Fisher repeatedly brought Leviticus and his clan back, claiming their primacy as comics' first hillbilly family — but he was missing the point. It wasn't the setting that made Capp's strip such a huge success. It was Capp's finely tuned sense of the absurd, his ability to milk an outrageous situation for every laugh in it and then, impossibly, to squeeze even more laughs from it, that found such favor with the public. His use of language was both unique and universally appealing; and his clean, bold cartooning style provided a perfect vehicle for his creations. For these reasons, and more, in 1947, he became the second cartoonist to win a Reuben Award.

Capp's contributions to American culture transcend the newspaper page. Words like "druthers" and "irregardless" were first seen in Li'l Abner, as were the world's most potent beverage, Kickapoo Joy Juice; the world's coldest and poorest country, Lower Slobbovia; and the world's most hideous woman, Lena the Hyena (the last in collaboration with Basil Wolverton). Capp's strip within a strip, "Fearless Fosdick", a parody of Dick Tracy, is known by millions. But his most universally recognized cultural artifact is Sadie Hawkins Day, an annual event in which Dogpatch's women are allowed to marry any bachelor unfortunate enough to be caught, by fair means or foul, and dragged across the finish line.

The first Li'l Abner movie was made in 1940. Four years later, the Charles Mintz animation studio, whose earlier attempts at comic strip adaptation included Krazy Kat and Barney Google, tried its hand at Abner (and, as with those other attempts at comics adaptation, failed to capture anything of the strip's wit and charm). In 1956, Abner and his compatriots became the subject of a Broadway musical; and a second movie, in 1959, brought that musical to the big screen with Peter Palmer in the title role. Both as a movie and as a stage play, the Li'l Abner musical has remained popular for decades — its most recent Broadway revival was in 1998.

Abner's first foray into comic books occurred in 1936, when, along with such other United Feature stalwarts as Nancy and Tarzan, he debuted in Tip Top Comics. From 1947-55, he starred in a regularly-published comic of his own, first from Harvey Comics and later Toby Press, which rearranged the strip's artwork into comic book pages. Throughout the 1950s and '60s, sequences of the strip were collected in trade paperbacks with such titles as Life and Times of the Shmoo, Bald Iggle, and From Dogpatch to Slobbovia.

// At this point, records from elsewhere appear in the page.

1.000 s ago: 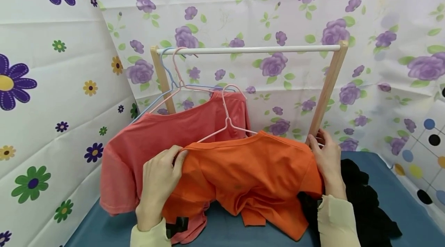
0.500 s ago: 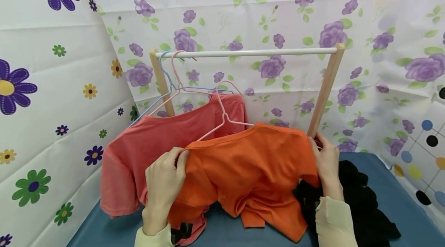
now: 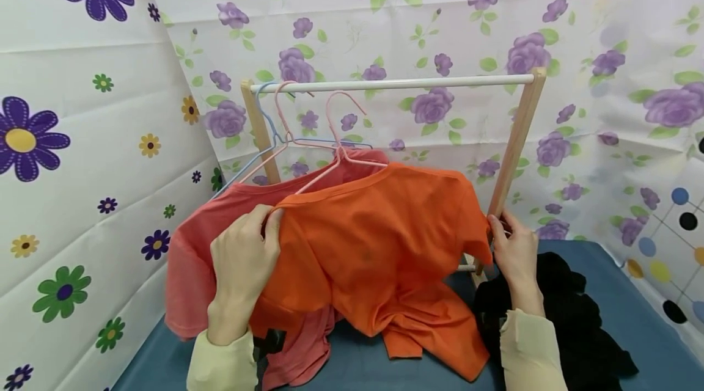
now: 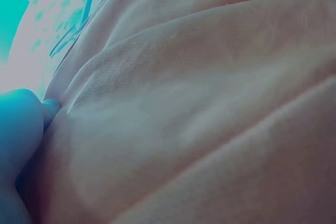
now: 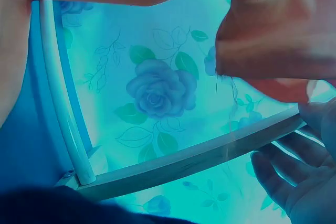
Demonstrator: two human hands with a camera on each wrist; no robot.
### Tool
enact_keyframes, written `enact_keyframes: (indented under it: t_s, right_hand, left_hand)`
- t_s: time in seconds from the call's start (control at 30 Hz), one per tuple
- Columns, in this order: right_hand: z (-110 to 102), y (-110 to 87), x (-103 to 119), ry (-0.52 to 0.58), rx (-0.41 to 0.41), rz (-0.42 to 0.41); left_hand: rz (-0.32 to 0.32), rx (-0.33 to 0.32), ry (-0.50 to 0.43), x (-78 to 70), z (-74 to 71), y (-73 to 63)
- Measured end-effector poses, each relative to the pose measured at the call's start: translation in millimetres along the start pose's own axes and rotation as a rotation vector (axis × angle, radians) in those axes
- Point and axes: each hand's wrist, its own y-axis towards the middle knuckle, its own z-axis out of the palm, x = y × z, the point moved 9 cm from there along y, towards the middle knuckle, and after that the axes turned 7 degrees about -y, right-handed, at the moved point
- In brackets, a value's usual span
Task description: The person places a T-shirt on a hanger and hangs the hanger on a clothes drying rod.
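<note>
An orange T-shirt (image 3: 379,226) hangs on a pink hanger (image 3: 340,153), whose hook stands free just below the white rail (image 3: 407,83). My left hand (image 3: 244,259) pinches the shirt at its left shoulder, thumb over the fabric. Close up in the left wrist view, the shirt's cloth (image 4: 199,108) fills most of the frame, with a fingertip at its edge. My right hand (image 3: 514,253) holds the rack's right wooden post (image 3: 514,153), beside the orange sleeve. In the right wrist view, thumb and fingers (image 5: 273,179) lie on either side of that post.
A coral-pink shirt (image 3: 189,269) hangs behind on the rail's left end, by a blue hanger (image 3: 269,128) and a pink one. Black cloth (image 3: 577,324) lies heaped on the blue surface (image 3: 574,247) at the right. Flower-printed sheets (image 3: 440,18) enclose the back and sides.
My left hand has raised the orange shirt and its hanger up and slightly left, bringing the hook nearer the rail. My right hand stays at the post as the sleeve slides up beside it.
</note>
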Motion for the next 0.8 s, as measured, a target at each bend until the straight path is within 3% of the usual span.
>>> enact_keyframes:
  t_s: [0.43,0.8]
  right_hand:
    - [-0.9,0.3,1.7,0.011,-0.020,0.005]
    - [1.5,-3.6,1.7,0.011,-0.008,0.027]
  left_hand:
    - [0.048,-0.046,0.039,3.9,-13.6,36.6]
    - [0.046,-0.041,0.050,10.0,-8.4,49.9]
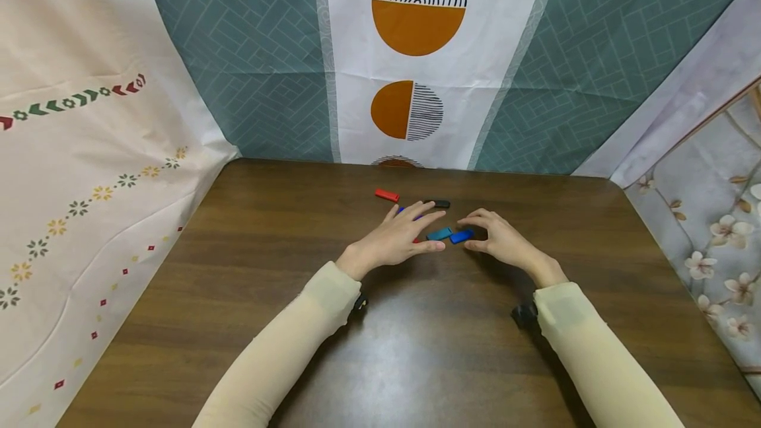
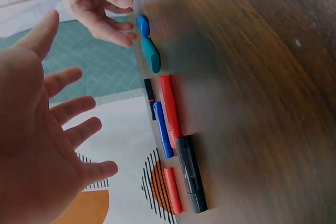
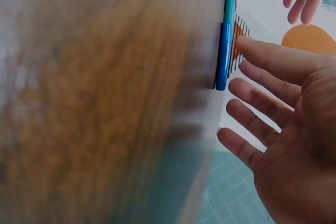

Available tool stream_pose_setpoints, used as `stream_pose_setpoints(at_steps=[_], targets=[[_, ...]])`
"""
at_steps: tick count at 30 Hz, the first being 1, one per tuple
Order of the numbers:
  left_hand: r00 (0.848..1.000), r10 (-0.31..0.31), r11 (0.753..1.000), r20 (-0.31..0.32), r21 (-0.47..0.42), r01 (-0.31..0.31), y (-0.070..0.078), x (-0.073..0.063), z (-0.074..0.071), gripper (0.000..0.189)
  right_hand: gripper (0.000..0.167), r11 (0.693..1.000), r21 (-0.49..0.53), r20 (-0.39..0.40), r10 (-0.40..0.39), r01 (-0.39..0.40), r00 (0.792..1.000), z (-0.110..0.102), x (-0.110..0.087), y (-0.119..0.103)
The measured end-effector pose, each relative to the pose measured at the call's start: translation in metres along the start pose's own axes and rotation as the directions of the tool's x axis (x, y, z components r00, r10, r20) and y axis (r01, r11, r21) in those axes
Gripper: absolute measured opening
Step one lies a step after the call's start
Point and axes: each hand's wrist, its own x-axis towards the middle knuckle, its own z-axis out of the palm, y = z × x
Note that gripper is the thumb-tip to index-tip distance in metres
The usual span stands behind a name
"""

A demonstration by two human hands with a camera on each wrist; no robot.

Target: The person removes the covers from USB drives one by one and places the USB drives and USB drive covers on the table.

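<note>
Several capped marker pens lie on the table around my hands. My left hand (image 1: 395, 240) hovers over the left part of the group, fingers spread and holding nothing. It partly hides a red marker (image 2: 169, 103), a black marker (image 2: 190, 174) and a blue marker (image 2: 164, 129) in the head view. My right hand (image 1: 499, 240) is loosely curved with nothing in it, thumb and fingertips close to another blue marker (image 1: 461, 236). A teal marker (image 1: 440, 234) lies end to end with that blue one, between the two hands. Farther back are a smaller red marker (image 1: 387, 195) and a black one (image 1: 441, 204).
The brown wooden table (image 1: 238, 283) ends at the back against a patterned cloth (image 1: 267, 51). A cream cloth (image 1: 89, 183) hangs along the left side, and a floral panel (image 1: 707, 243) stands at the right. Dark wrist devices (image 1: 524, 314) sit under the sleeves.
</note>
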Motion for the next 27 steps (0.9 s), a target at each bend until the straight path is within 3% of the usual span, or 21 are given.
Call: stream_pose_setpoints(at_steps=[11,27], targets=[[0.999,-0.012,1.0,0.038,-0.006,0.012,0.002,0.002,-0.001,0.072,0.046,0.994,0.108,0.037,0.009,-0.013,0.999,-0.004,0.003,0.012],[0.996,-0.027,1.0,0.083,0.015,0.026,0.009,0.004,0.002,0.075,0.023,0.996,0.089,0.027,-0.018,0.016,0.999,0.0,0.015,0.017]])
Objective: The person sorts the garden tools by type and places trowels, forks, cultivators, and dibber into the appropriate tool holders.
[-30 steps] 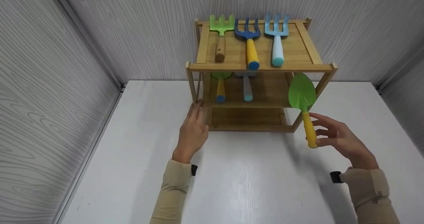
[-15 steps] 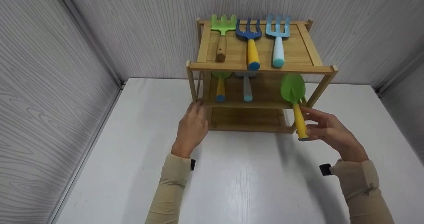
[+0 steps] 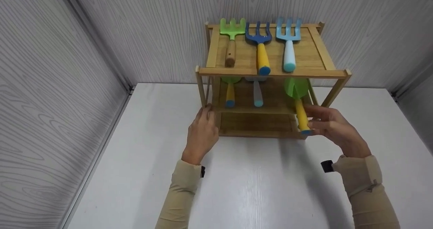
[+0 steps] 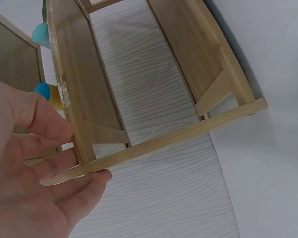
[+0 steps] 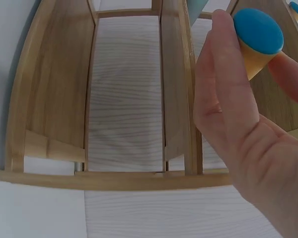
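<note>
My right hand grips a hand trowel by its yellow handle, whose blue end cap faces the right wrist camera. The trowel's green blade reaches under the top board, over the right side of the middle shelf. At the left front post of the wooden rack, my left hand holds the frame at middle-shelf height. Fingers lie around that post in the left wrist view. Two more trowels lie on the middle shelf: one with a yellow handle, one with a grey handle; their blades are partly hidden.
Three hand forks lie on the top board: a green one with a wooden handle, a dark blue one with a yellow handle and a light blue one. The rack stands on a white table near the back wall.
My right hand has moved left and forward, bringing the trowel's blade from in front of the rack to beneath its top board. The left hand keeps its hold on the post.
</note>
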The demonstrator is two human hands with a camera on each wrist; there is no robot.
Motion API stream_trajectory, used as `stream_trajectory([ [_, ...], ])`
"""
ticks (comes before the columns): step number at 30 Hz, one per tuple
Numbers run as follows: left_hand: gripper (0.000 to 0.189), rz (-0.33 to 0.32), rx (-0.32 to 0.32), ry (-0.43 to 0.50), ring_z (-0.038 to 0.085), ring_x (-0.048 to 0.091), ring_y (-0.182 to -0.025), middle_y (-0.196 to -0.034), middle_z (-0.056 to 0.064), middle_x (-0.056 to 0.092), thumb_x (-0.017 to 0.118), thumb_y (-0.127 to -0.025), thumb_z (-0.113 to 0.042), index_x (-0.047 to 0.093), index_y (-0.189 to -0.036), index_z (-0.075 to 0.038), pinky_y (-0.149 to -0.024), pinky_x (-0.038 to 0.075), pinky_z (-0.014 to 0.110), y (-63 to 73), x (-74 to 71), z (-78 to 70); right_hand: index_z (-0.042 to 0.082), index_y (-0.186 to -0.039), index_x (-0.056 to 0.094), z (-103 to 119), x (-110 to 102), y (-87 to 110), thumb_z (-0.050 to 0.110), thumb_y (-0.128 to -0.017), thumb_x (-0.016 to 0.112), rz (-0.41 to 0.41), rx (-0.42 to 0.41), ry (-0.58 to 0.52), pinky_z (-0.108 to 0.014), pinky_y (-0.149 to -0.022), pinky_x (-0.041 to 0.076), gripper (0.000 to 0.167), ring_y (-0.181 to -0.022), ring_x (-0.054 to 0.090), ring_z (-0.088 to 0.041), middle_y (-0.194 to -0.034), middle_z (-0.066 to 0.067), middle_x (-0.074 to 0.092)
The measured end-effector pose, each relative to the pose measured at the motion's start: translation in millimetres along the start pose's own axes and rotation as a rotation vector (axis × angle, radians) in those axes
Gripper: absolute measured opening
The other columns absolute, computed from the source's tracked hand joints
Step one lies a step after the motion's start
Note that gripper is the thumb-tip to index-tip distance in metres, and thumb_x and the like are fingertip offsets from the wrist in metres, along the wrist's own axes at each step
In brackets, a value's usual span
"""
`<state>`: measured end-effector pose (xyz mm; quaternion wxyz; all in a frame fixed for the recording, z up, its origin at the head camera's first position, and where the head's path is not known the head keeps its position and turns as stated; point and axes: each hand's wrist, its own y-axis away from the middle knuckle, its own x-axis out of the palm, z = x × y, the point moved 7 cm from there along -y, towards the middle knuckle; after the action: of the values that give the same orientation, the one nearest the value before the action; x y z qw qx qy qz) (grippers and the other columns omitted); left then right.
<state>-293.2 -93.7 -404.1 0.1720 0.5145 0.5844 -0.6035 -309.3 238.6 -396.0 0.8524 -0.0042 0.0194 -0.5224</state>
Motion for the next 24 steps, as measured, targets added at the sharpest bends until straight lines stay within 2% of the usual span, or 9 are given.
stream_trajectory([
  [5, 0.039, -0.026, 0.018, 0.022, 0.044, 0.058, -0.121, -0.13, 0.028, 0.057, 0.065, -0.089, 0.008, 0.058, -0.126, 0.015, -0.082, 0.06, 0.044, -2.1, 0.9, -3.3, -0.02, -0.149, 0.026, 4.9, 0.8, -7.4, -0.011, -0.095, 0.053, 0.005, 0.006, -0.042, -0.03, -0.077, 0.06, 0.062, -0.094, 0.069, -0.017, -0.128, -0.014, 0.062],
  [11, 0.039, -0.044, 0.013, 0.029, 0.042, 0.059, -0.12, -0.13, 0.027, 0.056, 0.065, -0.089, 0.008, 0.057, -0.127, 0.015, -0.084, 0.059, 0.044, 0.9, -0.5, -0.6, -0.017, -0.151, 0.027, 9.0, 3.6, -21.1, -0.007, -0.097, 0.054, -0.001, 0.043, 0.003, -0.031, -0.08, 0.06, 0.061, -0.095, 0.065, -0.016, -0.125, -0.013, 0.061],
  [16, 0.039, -0.055, 0.016, 0.025, 0.042, 0.059, -0.12, -0.129, 0.027, 0.056, 0.065, -0.089, 0.008, 0.057, -0.127, 0.014, -0.086, 0.059, 0.043, 1.4, -0.5, 0.7, -0.012, -0.153, 0.027, 10.2, 2.1, -30.7, -0.004, -0.098, 0.055, -0.043, 0.106, 0.015, -0.031, -0.084, 0.059, 0.062, -0.102, 0.064, -0.016, -0.131, -0.011, 0.056],
  [24, 0.043, -0.034, -0.005, 0.028, 0.043, 0.056, -0.125, -0.134, 0.027, 0.054, 0.066, -0.09, 0.006, 0.056, -0.131, 0.013, -0.089, 0.057, 0.043, 2.4, 3.3, 1.2, -0.011, -0.153, 0.031, 12.2, -3.2, -40.5, -0.002, -0.099, 0.054, -0.074, 0.185, 0.081, -0.029, -0.085, 0.058, 0.06, -0.101, 0.065, -0.014, -0.134, -0.012, 0.052],
])
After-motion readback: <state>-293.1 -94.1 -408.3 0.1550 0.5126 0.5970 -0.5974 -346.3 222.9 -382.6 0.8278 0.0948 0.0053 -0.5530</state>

Many have commented on the shift in Capp's political viewpoint, from as liberal as Pogo in his early years to as conservative as Little Orphan Annie when he reached middle age. At one extreme, he displayed consistently devastating humor, while at the other, his mean-spiritedness came to the fore — but which was which seems to depend on the commentator's own point of view. From beginning to end, Capp was acid-tongued toward the targets of his wit, intolerant of hypocrisy, and always wickedly funny.

After about 40 years, however, Capp's interest in Abner waned, and this showed in the the strip itself. Growing dull, it began to lose papers. In 1977, Capp yielded to the inevitable and retired, letting the strip end. He died two years later.

But neither the strip's shifting political leanings nor the slide of its final few years had any bearing on its status as a classic; and in 1995, it was recognized as such by the U.S. Postal Service. Along with Toonerville Folks, Bringing Up Father, Little Nemo in Slumberland, and 16 other strips, it was part of the "Comic Strip Classics" series of commemorative stamps.

In 1988, Kitchen Sink Press, which had gone from publishing underground comix in its early years to reprinting The Spirit and Steve Canyon later on, embarked on an ambitious program of reprinting the Li'l Abner strip from beginning to end. The company succumbed to the vicissitudes of the marketplace and folded in 1998, but before it did, managed to carry the daily strip portion of the Abner project well into the 1960s.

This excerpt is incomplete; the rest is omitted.